* [Description of the task] Only a number is wanted here: how many lines in the entries below contain the word "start".

* [Records from a data source]
-=-=-

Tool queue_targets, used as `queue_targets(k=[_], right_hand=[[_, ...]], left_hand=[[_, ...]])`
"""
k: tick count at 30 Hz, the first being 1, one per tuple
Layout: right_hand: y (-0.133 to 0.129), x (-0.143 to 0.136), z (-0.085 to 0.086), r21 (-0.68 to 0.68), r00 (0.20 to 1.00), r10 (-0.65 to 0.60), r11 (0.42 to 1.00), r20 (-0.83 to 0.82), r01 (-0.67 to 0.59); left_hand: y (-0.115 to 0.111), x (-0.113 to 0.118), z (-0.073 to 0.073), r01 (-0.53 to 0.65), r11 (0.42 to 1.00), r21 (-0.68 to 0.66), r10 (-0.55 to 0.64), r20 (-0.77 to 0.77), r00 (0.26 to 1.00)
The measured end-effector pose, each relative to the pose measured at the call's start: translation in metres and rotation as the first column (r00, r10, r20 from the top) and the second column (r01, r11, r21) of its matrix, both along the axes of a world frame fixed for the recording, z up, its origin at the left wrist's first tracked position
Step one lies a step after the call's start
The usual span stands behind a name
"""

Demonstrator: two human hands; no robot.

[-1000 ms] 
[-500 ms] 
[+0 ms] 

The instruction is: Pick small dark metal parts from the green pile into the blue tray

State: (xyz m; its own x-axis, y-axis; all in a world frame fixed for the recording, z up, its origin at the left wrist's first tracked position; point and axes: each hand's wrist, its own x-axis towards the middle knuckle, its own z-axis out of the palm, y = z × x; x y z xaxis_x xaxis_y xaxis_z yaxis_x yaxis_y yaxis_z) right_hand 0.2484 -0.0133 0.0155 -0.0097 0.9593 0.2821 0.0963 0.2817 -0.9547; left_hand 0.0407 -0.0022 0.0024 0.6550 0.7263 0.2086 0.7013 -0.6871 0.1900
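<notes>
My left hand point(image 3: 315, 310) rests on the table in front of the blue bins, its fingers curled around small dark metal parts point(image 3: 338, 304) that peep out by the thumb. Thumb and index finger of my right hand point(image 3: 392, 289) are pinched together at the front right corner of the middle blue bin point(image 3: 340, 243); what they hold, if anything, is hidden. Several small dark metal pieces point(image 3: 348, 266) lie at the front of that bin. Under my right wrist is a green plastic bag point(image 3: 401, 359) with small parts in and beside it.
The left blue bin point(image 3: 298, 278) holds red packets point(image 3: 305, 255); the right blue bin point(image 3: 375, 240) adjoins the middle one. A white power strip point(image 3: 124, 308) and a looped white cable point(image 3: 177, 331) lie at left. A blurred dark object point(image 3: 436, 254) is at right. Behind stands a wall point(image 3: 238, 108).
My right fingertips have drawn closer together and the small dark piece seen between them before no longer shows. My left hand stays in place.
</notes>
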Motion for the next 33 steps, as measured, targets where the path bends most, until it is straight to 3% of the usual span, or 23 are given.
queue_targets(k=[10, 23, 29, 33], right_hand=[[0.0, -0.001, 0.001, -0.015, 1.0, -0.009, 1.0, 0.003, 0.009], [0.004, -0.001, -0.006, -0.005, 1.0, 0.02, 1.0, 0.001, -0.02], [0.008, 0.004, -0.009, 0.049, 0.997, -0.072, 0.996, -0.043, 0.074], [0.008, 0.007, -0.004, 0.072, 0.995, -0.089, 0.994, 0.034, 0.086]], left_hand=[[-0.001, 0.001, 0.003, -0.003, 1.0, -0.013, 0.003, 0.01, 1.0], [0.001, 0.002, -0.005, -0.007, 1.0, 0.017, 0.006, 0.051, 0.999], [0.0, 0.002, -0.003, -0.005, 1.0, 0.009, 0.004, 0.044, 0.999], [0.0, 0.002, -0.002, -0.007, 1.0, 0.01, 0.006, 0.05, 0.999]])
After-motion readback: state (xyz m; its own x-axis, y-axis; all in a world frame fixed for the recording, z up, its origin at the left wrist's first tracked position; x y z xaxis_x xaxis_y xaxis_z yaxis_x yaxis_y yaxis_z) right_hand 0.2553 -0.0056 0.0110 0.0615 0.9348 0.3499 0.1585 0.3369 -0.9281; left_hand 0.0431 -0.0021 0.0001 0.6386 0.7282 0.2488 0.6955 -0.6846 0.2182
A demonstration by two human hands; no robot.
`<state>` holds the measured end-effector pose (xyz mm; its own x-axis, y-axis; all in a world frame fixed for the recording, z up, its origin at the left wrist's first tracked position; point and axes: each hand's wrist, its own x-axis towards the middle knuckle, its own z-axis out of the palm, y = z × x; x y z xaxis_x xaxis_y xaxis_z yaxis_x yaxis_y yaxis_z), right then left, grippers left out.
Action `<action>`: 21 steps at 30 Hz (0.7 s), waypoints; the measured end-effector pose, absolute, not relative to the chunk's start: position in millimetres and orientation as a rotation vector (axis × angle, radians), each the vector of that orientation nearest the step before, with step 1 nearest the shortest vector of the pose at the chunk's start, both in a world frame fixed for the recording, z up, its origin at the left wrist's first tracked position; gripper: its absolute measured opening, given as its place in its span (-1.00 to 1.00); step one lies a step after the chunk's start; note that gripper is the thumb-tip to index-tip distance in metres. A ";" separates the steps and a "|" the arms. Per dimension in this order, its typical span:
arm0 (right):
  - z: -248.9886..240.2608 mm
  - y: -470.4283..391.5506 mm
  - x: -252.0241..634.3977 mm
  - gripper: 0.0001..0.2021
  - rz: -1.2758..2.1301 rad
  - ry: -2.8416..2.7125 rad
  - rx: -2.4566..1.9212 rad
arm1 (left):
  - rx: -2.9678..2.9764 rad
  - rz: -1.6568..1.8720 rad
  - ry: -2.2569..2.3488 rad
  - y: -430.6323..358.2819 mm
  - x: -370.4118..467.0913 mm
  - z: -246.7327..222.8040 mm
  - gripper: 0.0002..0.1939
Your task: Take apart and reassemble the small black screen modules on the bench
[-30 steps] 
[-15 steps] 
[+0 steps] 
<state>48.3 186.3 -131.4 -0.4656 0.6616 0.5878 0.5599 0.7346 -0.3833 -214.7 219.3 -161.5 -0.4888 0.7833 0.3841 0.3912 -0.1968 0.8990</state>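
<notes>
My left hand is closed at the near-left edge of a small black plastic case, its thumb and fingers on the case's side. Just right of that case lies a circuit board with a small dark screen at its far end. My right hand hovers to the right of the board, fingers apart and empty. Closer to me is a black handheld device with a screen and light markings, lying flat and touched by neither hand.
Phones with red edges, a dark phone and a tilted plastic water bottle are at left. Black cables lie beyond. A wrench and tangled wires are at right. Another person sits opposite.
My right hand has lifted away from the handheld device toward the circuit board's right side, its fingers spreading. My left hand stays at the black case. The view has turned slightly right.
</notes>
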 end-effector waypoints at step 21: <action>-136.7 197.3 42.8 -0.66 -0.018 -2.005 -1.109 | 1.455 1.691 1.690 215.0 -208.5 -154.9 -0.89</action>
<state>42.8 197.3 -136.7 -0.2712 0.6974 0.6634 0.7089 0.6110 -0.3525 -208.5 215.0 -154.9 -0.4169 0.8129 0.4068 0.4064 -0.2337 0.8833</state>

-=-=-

* [Answer to the problem] 3